VIDEO: The trailer for F.E.A.R. 2: Project Origin
F.E.A.R. 2: Project Origin is a Frankenstein's monster of a game, a stitched-together assemblage of parts from other, better games. Each of its elements works well in isolation, but together they form a lumbering, uncertain whole. One minute the game is a Call of Duty–style military-themed shooter; the next it's a freakish survival-horror experience packed with jump scares and hallucinatory images. Then you hop into a mech for some high-octane vehicular combat. Far from helping the pacing or breaking up the gameplay, these diversions give you the sense that F.E.A.R. 2 doesn't know quite what it is.

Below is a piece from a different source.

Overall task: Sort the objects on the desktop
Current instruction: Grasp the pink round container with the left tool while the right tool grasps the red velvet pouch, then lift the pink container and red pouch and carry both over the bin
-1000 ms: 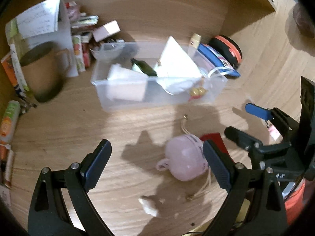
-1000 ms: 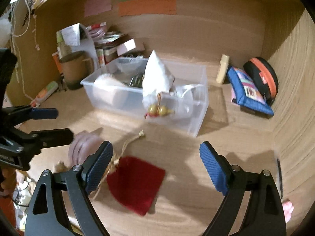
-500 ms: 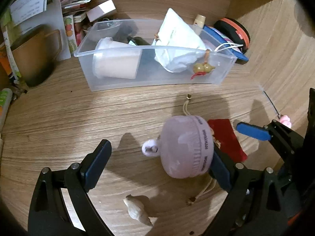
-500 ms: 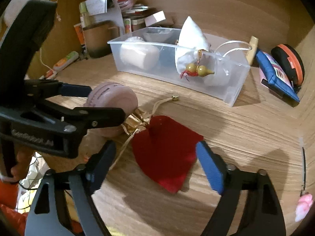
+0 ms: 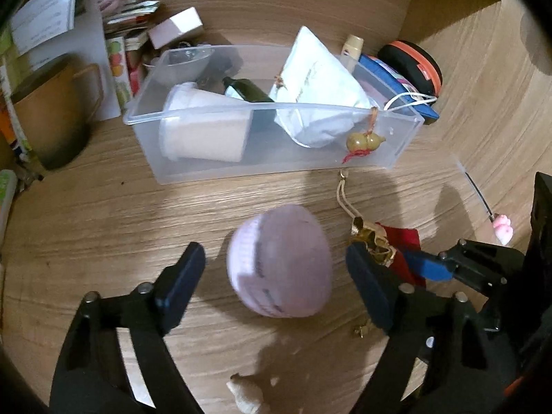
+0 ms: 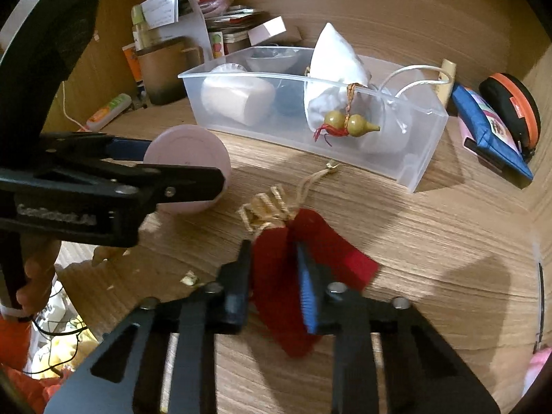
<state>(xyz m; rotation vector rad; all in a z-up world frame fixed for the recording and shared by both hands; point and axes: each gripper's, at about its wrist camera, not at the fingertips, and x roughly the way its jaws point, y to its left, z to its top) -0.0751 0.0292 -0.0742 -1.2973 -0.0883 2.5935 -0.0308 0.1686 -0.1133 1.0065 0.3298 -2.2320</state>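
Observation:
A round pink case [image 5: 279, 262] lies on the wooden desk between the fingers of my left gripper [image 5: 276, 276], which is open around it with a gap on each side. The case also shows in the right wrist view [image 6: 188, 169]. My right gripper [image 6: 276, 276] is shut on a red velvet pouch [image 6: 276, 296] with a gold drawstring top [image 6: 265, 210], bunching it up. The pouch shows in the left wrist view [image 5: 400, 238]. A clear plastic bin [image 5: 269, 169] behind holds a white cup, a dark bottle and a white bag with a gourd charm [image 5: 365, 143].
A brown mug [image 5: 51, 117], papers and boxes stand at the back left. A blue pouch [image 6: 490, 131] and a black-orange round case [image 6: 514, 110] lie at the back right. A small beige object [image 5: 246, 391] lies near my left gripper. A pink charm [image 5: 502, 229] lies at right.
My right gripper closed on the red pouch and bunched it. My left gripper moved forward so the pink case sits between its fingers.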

|F.E.A.R. 2: Project Origin | for Xbox 360, PlayStation 3, and PC | Rated M for Mature | Developed by Monolith Productions | Published by Warner Bros Interactive|
At heart, in fact, it's a shooter, and a competently executed one. The original F.E.A.R. suffered, in its console iteration, from a shoehorned control scheme that made a trial of ducking into and out of cover. The sequel has jettisoned that approach in favor of a new cover mechanic with which your character can knock over environmental items, like tables and file cabinets, and hide behind them. This isn't perfect either — you have to be standing at exactly the right angle and distance from an object for the prompt to come up, and that can be dodgy in a firefight. Of course, you can ignore it altogether and hardly notice the difference.
Which is not to say that your enemies' AI is weak. They're swift-moving and reasonably intelligent. You'll need to take advantage of your character's ability to enter, temporarily, a slowed-down, Matrix-like state of consciousness. This holdover from the first game is as neat as ever: you can see your bullets ripping through the air and puncturing your enemies' body armor, and when you detonate a grenade, it creates translucent shockwaves that send foes flying like ragdolls. It's the sort of thing that doesn't get old.

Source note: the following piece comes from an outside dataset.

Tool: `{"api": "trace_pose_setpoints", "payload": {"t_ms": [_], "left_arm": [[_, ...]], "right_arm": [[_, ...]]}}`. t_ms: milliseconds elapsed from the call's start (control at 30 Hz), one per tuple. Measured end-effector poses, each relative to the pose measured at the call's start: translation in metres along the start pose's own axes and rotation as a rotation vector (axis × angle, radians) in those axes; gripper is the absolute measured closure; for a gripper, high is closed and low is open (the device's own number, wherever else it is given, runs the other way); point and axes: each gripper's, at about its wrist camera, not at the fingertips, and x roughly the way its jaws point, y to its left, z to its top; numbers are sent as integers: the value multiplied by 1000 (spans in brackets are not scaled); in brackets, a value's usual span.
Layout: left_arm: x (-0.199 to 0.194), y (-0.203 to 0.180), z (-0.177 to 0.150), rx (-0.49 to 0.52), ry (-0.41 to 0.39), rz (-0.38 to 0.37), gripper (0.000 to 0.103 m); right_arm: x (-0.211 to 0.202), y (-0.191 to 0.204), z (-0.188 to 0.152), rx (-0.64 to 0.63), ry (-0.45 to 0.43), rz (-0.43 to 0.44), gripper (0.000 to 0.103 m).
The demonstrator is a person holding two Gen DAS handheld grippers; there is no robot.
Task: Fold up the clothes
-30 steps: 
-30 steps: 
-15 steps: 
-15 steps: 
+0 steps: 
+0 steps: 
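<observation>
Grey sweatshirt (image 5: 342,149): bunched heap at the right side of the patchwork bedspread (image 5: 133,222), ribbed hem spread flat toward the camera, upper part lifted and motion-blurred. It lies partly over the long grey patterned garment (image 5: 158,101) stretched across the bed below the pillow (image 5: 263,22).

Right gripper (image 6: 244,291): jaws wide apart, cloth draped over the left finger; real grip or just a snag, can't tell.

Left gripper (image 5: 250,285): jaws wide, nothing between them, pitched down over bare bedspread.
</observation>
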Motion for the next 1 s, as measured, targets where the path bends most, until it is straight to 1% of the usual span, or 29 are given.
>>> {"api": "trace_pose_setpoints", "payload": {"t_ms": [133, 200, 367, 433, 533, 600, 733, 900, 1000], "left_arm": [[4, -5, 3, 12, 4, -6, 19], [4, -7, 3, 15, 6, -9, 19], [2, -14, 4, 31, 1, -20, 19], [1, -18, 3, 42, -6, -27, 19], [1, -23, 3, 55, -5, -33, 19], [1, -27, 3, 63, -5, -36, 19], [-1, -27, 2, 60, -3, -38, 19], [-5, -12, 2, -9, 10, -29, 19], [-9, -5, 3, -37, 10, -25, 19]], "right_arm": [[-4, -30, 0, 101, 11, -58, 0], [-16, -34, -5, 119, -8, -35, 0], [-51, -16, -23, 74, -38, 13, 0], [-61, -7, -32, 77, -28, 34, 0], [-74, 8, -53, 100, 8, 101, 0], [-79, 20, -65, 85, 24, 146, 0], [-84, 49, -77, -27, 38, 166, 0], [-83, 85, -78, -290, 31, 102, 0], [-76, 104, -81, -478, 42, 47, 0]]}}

What does get old are the environments. The sequel offers a bit more variety than the original — which is like saying that mauve is more colorful than beige. The first third of the single-player campaign has you trudging through the same bland office environments over and over. It's exciting to step outside into a post-nuclear urban hellscape, but then — oops! — you keep having to duck back into those nondescript buildings. Then you head into a generic-looking school, and a stainless-steel laboratory, and so on. I can only think that such mundane backdrops are intended to provide an ironic counterpoint to the supernatural aspects.

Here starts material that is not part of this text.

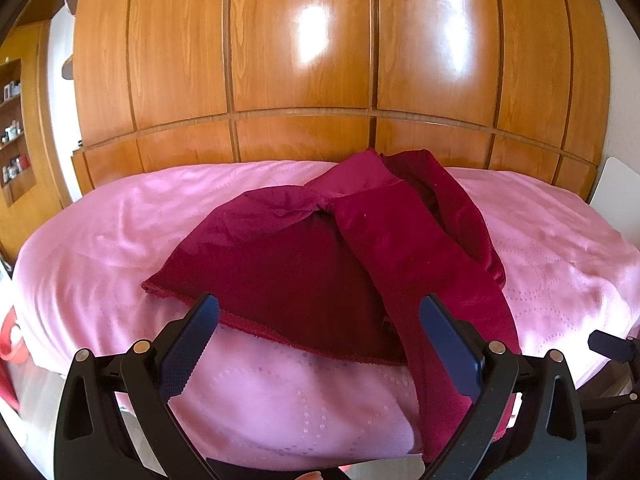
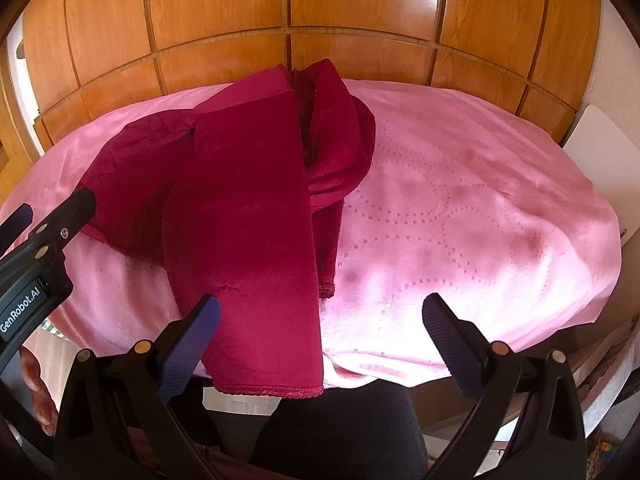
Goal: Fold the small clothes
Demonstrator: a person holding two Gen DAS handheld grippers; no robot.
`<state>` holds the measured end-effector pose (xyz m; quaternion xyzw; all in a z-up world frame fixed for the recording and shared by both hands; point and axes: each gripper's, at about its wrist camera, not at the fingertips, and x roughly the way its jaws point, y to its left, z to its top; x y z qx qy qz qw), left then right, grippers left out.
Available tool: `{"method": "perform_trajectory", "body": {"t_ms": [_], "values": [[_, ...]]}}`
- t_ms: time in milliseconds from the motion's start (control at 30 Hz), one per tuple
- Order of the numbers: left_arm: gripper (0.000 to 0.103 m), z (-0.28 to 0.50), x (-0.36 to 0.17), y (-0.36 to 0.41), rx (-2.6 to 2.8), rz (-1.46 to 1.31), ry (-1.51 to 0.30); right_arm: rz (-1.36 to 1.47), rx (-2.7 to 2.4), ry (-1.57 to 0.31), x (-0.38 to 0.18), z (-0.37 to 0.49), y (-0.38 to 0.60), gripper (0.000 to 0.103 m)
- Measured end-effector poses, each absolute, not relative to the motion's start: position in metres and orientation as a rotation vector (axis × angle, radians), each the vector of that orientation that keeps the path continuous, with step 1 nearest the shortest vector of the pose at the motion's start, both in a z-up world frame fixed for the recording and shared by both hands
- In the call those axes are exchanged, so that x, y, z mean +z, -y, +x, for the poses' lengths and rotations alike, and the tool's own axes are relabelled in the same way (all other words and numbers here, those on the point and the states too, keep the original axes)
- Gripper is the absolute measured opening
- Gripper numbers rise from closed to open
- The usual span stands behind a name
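Note:
A dark red velvet garment (image 1: 320, 248) lies crumpled on a pink bedspread (image 1: 100, 240), one long strip of it hanging over the near edge. In the right wrist view the same garment (image 2: 248, 200) runs from the far side to the front edge of the pink bedspread (image 2: 460, 220). My left gripper (image 1: 320, 312) is open, hovering just above the garment's near hem with nothing between its fingers. My right gripper (image 2: 320, 312) is open too, near the strip's right edge, holding nothing. The left gripper (image 2: 52, 220) also shows at the left of the right wrist view.
A glossy wooden wardrobe (image 1: 300, 60) stands right behind the bed. Shelves with small bottles (image 1: 14, 136) are at the far left. A white board (image 2: 600, 140) leans at the right. A hand's fingers (image 2: 36, 384) and a dark trouser leg (image 2: 340, 432) are below the bed edge.

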<state>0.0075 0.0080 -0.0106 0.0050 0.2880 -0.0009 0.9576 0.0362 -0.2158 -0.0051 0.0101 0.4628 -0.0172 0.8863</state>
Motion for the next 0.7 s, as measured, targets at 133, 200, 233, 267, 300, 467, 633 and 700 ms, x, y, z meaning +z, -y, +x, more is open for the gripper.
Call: {"method": "perform_trajectory", "body": {"t_ms": [133, 200, 233, 267, 300, 467, 633, 700], "values": [[0.100, 0.010, -0.013, -0.010, -0.008, 0.001, -0.597, 0.028, -0.040, -0.963, -0.006, 0.035, 0.218, 0.101], [0.100, 0.011, -0.013, -0.011, -0.015, -0.003, -0.598, 0.031, -0.043, -0.965, -0.006, 0.036, 0.219, 0.101], [0.099, 0.011, -0.013, -0.011, -0.022, -0.005, -0.596, 0.031, -0.044, -0.965, -0.006, 0.037, 0.219, 0.101], [0.099, 0.011, -0.012, -0.011, -0.026, -0.005, -0.595, 0.030, -0.045, -0.965, -0.006, 0.038, 0.219, 0.101], [0.099, 0.010, -0.012, -0.011, -0.034, -0.004, -0.592, 0.031, -0.045, -0.964, -0.006, 0.039, 0.219, 0.101], [0.099, 0.009, -0.011, -0.009, -0.063, -0.003, -0.577, 0.038, -0.044, -0.974, -0.010, 0.043, 0.222, 0.101], [0.099, 0.011, -0.012, -0.004, -0.066, 0.013, -0.576, 0.042, -0.037, -0.990, -0.014, 0.049, 0.225, 0.101], [0.099, 0.012, -0.012, -0.002, -0.068, 0.015, -0.581, 0.041, -0.032, -0.998, -0.017, 0.050, 0.225, 0.101]]}}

F.E.A.R. 2 relies heavily on its horror-themed interludes. Your character often loses consciousness and has flashes of Alma, the powerful telekinetic little girl from the first game who here has grown into an equally creepy young woman. For the most part, the scares are off-the-shelf stuff, sudden noises and creatures jumping from shadows, and not as effective as in the original. Worse, they're divorced from the rest of the game, and from one another. When you're fighting military foes, nothing frightening is happening. When you're traversing haunted corridors, you're not really doing anything. And when you hop into an armored vehicle, skill goes out the window in favor of arcade-style pointing and shooting. It's just not cohesive.
One sequence does stand out. You're creeping through a deserted elementary school when the lights start to flicker and a teleporting ghost begins to harass you. It's disorienting, unnerving, and almost worth the price of admission. It's also, however, the sequence that's playable in the free demo. That's right, you can save 60 bucks and still get the best part!